I had commented on Kyle Ketelsen’s impressive Escamillo in San Francisco (Halevy Triumphs in Ponnelle “Carmen” – S. F. December 3, 2006), as well as fine perfomances in Chicago as Mephistopheles (Lyric Opera Revives Inventive Corsaro-Perdziola “Faust”: Chicago November 3, 2009) and Figaro (Festival Casting for Lyric Opera’s “Nozze di Figaro” – Chicago, March 9, 2010).

Arriving in a torchlight parade of his followers, Ketelsen’s Escamillo delivered with a rousing second act Toreador Song, followed by aggressive acting in the third interchange with Jovanovich’s Jose in the smuggler’s hideaway, and an affecting fourth act love duet with Krasteva’s Carmen. Also important for the opera’s theatricality, Ketelsen cut a fine figure in the toreador’s suit of lights.

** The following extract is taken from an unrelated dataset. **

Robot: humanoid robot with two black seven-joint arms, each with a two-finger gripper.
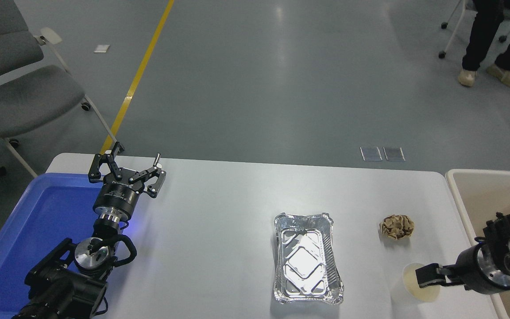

[Below: Escamillo (Kyle Ketelsen) charms Lillas Pastia’s clientele with the excitement he feels when fighting in the bull ring; edited image, based on a Dan Rest photograph, courtesy of Lyric Opera.]

Others in the cast were Carmen’s outlaw associates in the famous second act Quintet, Paul Scholten as Duncaire and Rene Barbera as Remendado, Jennifer Jakob as Frasquita and Emily Fons as Mercedes.

Indicative of just how absorbing the familiar scenes in this most popular of French operas can be, Fons’ Mercedes received a big laugh from the audience, when in the fortune-telling card scene, her cards tell her that an elderly husband she forsees will marry her, die suddenly and makes her a wealthy widow.

[Below: Robin Don’s third act sets for “Carmen”; edited image, based on a production photograph, courtesy of the Lyric Opera.]

Also in the cast was Craig Irvin as Zuniga and Paul La Rosa as Morales. The conductor was French conductor Alain Altinoglu. Robert Perdziola was the costume designer.